Take the Money and Run
Back in December, President-elect Obama announced his nomination of former Senate Majority Leader Tom Daschle, D-S.D., for secretary of the Department of Health and Human Services and director of the new White House Office of Health Reform. On Tuesday, Daschle withdrew the nomination, following several days of controversy surrounding the revelation that he had failed to pay $128,000 in taxes. I find it disturbing that I'm even writing an opinion column about this matter -- it seems as though there can't possibly be another side to the argument that people who don't pay taxes should not hold cabinet-level positions in government. But the sad truth is that the men and women who run our country don't see it the same way.
Until a few days ago, Daschle was prepared to fight hard to secure the necessary confirmation votes from his former colleagues in the Senate, and to see that his nomination was approved. Daschle succeeded in gaining support from some of his fellow Democrats. Senator Chuck Schumer, D-N.Y., took Daschle's side, writing off his tax evasion as "a bad mistake." On Monday, President Obama declared that he "absolutely" stood by Daschle, despite the circumstances.
The next day, however, Daschle finally withdrew his nomination. Maybe a sudden, delayed sense of shame and guilt came over him. Or,perhaps his resignation was the result of several major liberal news publications -- including The New York Times, The Chicago Tribune, The Philadelphia Inquirer, The Boston Globe and the Pittsburgh Post-Gazette -- demanding that he take such action. When The New York Times calls for the withdrawal of the nomination of a Democrat, you know things are pretty serious.
Perhaps the Daschle controversy can be viewed positively in comparison to that of the nomination of Timothy Geithner '83, Obama's successful nominee for secretary of the Treasury. This former president of the Federal Reserve Bank of New York failed to pay $34,000 in taxes. Like Daschle, Geithner garnered support from some fellow Democrats. Finance Committee Chairman Max Baucus, D-Mont., supported the nomination, declaring Geithner's multiple failures to pay taxes to be "honest mistakes." Pretty big mistakes. Especially for someone whose career consists of dealing with financial matters. Senate Majority Leader Harry Reid, D-Nev., also defended Geithner's tax errors, dismissing the events as "a few little hiccups." These "little hiccups" amount to more money than some Americans earn in an entire year. Despite the fact that the Senate Finance Committee was made aware of Geithner's financial situation in early December, Geithner's nomination was confirmed by a substantial margin of 60 votes to 34.

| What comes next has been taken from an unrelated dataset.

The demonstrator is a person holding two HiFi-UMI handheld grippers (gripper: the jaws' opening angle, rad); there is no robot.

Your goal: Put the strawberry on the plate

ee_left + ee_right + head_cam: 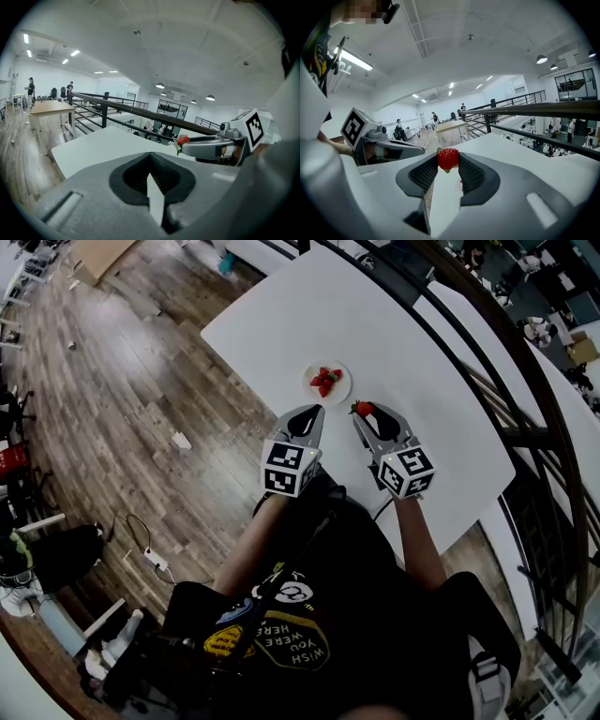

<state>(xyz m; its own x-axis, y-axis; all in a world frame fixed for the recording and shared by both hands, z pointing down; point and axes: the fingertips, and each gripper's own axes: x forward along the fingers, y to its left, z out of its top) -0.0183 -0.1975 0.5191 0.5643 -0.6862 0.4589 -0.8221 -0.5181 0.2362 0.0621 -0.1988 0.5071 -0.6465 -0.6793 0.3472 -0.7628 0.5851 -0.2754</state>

The majority of lawmakers from both sides of the aisle have stayed silent regarding both Daschle and Geithner. Perhaps these lawmakers don't want to put themselves in the spotlight, for fear that their own failures might be revealed. Alternatively, it could be that, according to Republican Senator Jim DeMint, R-S.C., these lawmakers are of the "mentality that they must protect one of their own." Whatever the reason, their behavior of sitting on the sidelines is almost as disappointing as the scandals themselves.
The hypocrisy of these situations is outrageous. It is simply unacceptable that those at the highest echelons of government don't obey the law. All Americans are required to pay income taxes, and the vast majority believes that their taxes are too high. The people at the top have to lead by example. Why should people feel compelled to file honest tax returns when the lawmakers themselves do not? Obama promised the country hope and change in the wake of hard economic times, but his administration's reputation has already been marred by the Geithner and Daschle tax scandals, as well as the withdrawn nominations of Bill Richardson and Nancy Killefer.
How can the American people take such an administration seriously when its leaders are acting on the same principles of greed and irresponsibility that brought our country into this financial mess in the first place? As the debacle on Wall Street has demonstrated, if nobody is motivated to follow the rules because it's the right thing to do, society will break down.